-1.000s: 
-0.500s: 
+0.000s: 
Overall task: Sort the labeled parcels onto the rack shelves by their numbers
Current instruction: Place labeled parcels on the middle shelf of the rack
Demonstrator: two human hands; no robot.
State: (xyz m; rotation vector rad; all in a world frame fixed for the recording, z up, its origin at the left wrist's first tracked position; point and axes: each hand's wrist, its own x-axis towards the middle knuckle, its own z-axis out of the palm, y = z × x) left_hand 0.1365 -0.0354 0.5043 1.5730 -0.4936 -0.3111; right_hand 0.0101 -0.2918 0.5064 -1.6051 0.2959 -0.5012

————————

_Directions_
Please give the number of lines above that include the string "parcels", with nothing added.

_Completed exercise_
2